> **Your objective**:
Start to finish, print the data below exactly, without the images.

----------------

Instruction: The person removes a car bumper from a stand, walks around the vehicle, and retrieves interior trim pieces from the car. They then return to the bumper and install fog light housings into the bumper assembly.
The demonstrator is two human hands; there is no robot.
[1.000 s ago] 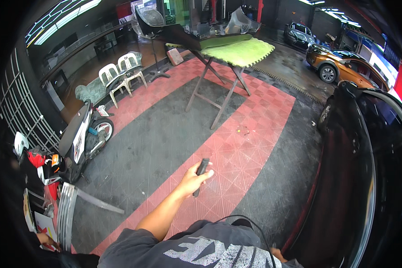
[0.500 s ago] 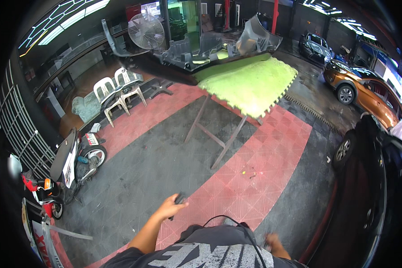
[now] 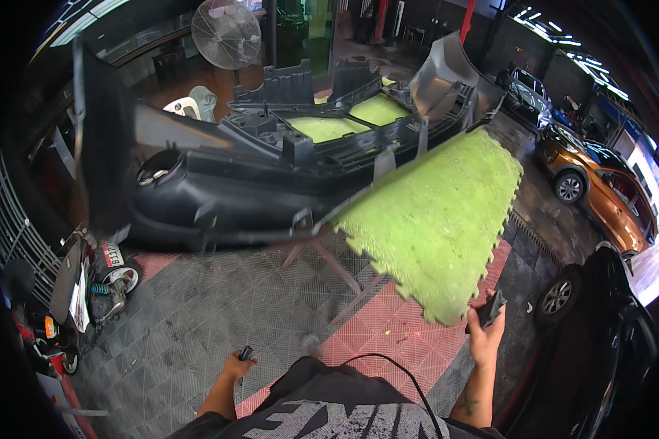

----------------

> **Written response**:
Instruction: The person removes a car bumper from a stand, walks around the vehicle, and retrieves interior trim pieces from the car. They then return to the bumper and install fog light housings into the bumper assembly.
The demonstrator is two human hands; there is no robot.
[1.000 s ago] 
[0.500 s ago] 
[now] 

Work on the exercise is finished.